Double-Buffered Stencil Computation

🔬 Fine-Grained Synchronization: mbarrier vs barrier()

This puzzle introduces explicit memory barrier APIs that provide significantly more control than the basic barrier() function used in previous puzzles.

Basic barrier() limitations:

  • Fire-and-forget: Single synchronization point with no state tracking
  • Block-wide only: All threads in the block must participate simultaneously
  • No reusability: Each barrier() call creates a new synchronization event
  • Coarse-grained: Limited control over memory ordering and timing
  • Static coordination: Cannot adapt to different thread participation patterns

Advanced mbarrier APIs capabilities:

  • Precise control: mbarrier_init() sets up reusable barrier objects with specific thread counts
  • State tracking: mbarrier_arrive() signals individual thread completion and maintains arrival count
  • Flexible waiting: mbarrier_test_wait() allows threads to wait for specific completion states
  • Reusable objects: Same barrier can be reinitialized and reused across multiple iterations
  • Multiple barriers: Different barrier objects for different synchronization points (initialization, iteration, finalization)
  • Hardware optimization: Maps directly to GPU hardware synchronization primitives for better performance
  • Memory semantics: Explicit control over memory visibility and ordering guarantees

Why this matters for iterative algorithms: In double-buffering patterns, you need precise coordination between buffer swap phases. Basic barrier() cannot provide the fine-grained control required for:

  • Buffer role alternation: Ensuring all writes to buffer_A complete before reading from buffer_A begins
  • Iteration boundaries: Coordinating multiple synchronization points within a single kernel
  • State management: Tracking which threads have completed which phase of processing
  • Performance optimization: Minimizing synchronization overhead through reusable barrier objects

This puzzle demonstrates synchronization patterns used in real-world GPU computing applications like iterative solvers, simulation frameworks, and high-performance image processing pipelines.

Overview

Implement a kernel that performs iterative stencil operations using double-buffered shared memory, coordinated with explicit memory barriers to ensure safe buffer swapping between iterations.

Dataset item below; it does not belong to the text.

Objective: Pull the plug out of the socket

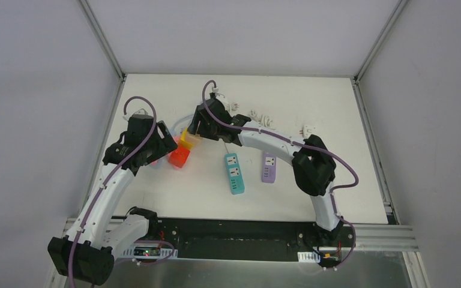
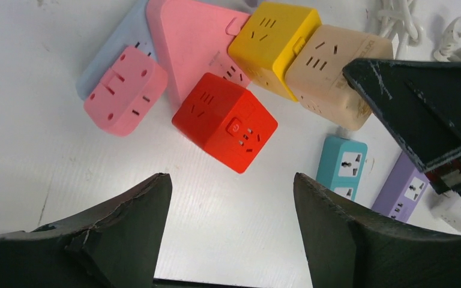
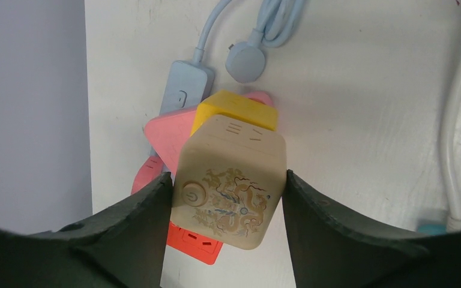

Note: You have alternating buffer roles: buffer_A and buffer_B swap between read and write operations each iteration, with mbarrier synchronization ensuring all threads complete writes before buffer swaps.

Algorithm architecture: This puzzle implements a double-buffering pattern where two shared memory buffers alternate roles as read and write targets across multiple iterations. Unlike simple stencil operations that process data once, this approach performs iterative refinement with careful memory barrier coordination to prevent race conditions during buffer transitions.

Pipeline concept: The algorithm processes data through iterative stencil refinement, where each iteration reads from one buffer and writes to another. The buffers alternate roles each iteration, creating a ping-pong pattern that enables continuous processing without data corruption.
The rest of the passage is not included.